店主のひとこと魚は買い物の最後に。まっすぐ帰って冷蔵庫へ。
まず知っておくこと
ヒスタミン食中毒は、魚に含まれる成分が細菌の働きで変わり、ヒスタミンという物質がたまることで起こると言われます。まぐろ、かつお、さば、ぶり、さんま、いわしといった赤身の魚で問題になりやすいです。いったんできたヒスタミンは加熱しても減りませんので、増やさないことがすべてです。買ったらすぐ冷やし、常温に置かないのが台所でできる備えになります。
要点
- 赤身の魚で起こりやすいです。まぐろ、かつお、さば、ぶり、さんま、いわしなどが代表です。
- 常温に置いた時間が長いほど増えます。買い物のあと寄り道をしないだけでも違います。
- 加熱しても減りません。焼いても煮ても、できてしまったものはそのまま残ります。
- 冷蔵より冷凍のほうが安全側です。すぐ使わないなら買った日に凍らせてください。
- 口に入れて舌がぴりぴりする、こしょうのような刺激を感じるときは、食べるのをやめてください。
- 解凍は冷蔵庫の中で。室温に出したままの解凍は避けてください。
具体的な例
- 買ってきたさばを台所に置いたまま夕方まで放置
- 解凍したまぐろを常温で数時間もどす
- 焼いた干物を室温で一晩置いておく
- つり上げた魚を氷に入れずに持ち帰る
- 開封したかつおの加工品を常温に出したままにする
実践のコツ
- 買い物の最後に魚を取り、保冷剤か氷を添えてまっすぐ帰ってください。夏場は特にです。
- その日に使わない切り身は、買った日に一切れずつ包んで冷凍します。これがいちばん確かです。

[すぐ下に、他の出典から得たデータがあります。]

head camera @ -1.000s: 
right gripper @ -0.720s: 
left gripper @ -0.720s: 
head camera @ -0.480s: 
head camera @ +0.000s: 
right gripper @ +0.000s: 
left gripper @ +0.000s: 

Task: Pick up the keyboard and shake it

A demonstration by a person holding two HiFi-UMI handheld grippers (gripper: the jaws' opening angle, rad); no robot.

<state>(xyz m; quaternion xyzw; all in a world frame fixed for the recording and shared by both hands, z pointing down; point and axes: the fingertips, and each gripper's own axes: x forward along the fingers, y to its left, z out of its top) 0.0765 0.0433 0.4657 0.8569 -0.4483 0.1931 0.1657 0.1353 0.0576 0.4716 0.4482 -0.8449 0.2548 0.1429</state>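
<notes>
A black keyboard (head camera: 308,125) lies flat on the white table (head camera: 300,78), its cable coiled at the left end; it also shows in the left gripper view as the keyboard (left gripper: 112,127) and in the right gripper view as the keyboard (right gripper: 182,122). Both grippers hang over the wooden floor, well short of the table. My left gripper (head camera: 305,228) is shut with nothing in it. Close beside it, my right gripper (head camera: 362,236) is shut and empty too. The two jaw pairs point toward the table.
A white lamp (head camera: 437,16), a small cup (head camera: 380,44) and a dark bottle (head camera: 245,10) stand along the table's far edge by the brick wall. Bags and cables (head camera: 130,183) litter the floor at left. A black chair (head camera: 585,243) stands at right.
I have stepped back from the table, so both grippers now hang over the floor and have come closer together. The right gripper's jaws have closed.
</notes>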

- 口に入れて刺激を感じたら飲み込まないでください。体調に変わりがあるときは医療機関に相談してください。
よく聞かれること
冷凍すれば防げますか。
できてしまったものは冷凍しても減りません。ただ、増える速さは止まりますので、すぐ使わない魚は買った日に凍らせるのが有効です。解凍は冷蔵庫の中でしてください。
においで分かりますか。
分からないことが多いと言われます。見た目もにおいも変わらないまま増えることがありますので、置いた時間で判断してください。常温に長く置いたものは避けるのが安全です。
干物や加工品でも起こりますか。
起こることがあります。開封したものを常温に出したままにしないでください。表示の保存方法と期限を守り、冷蔵庫に入れて早めに食べきるのが基本です。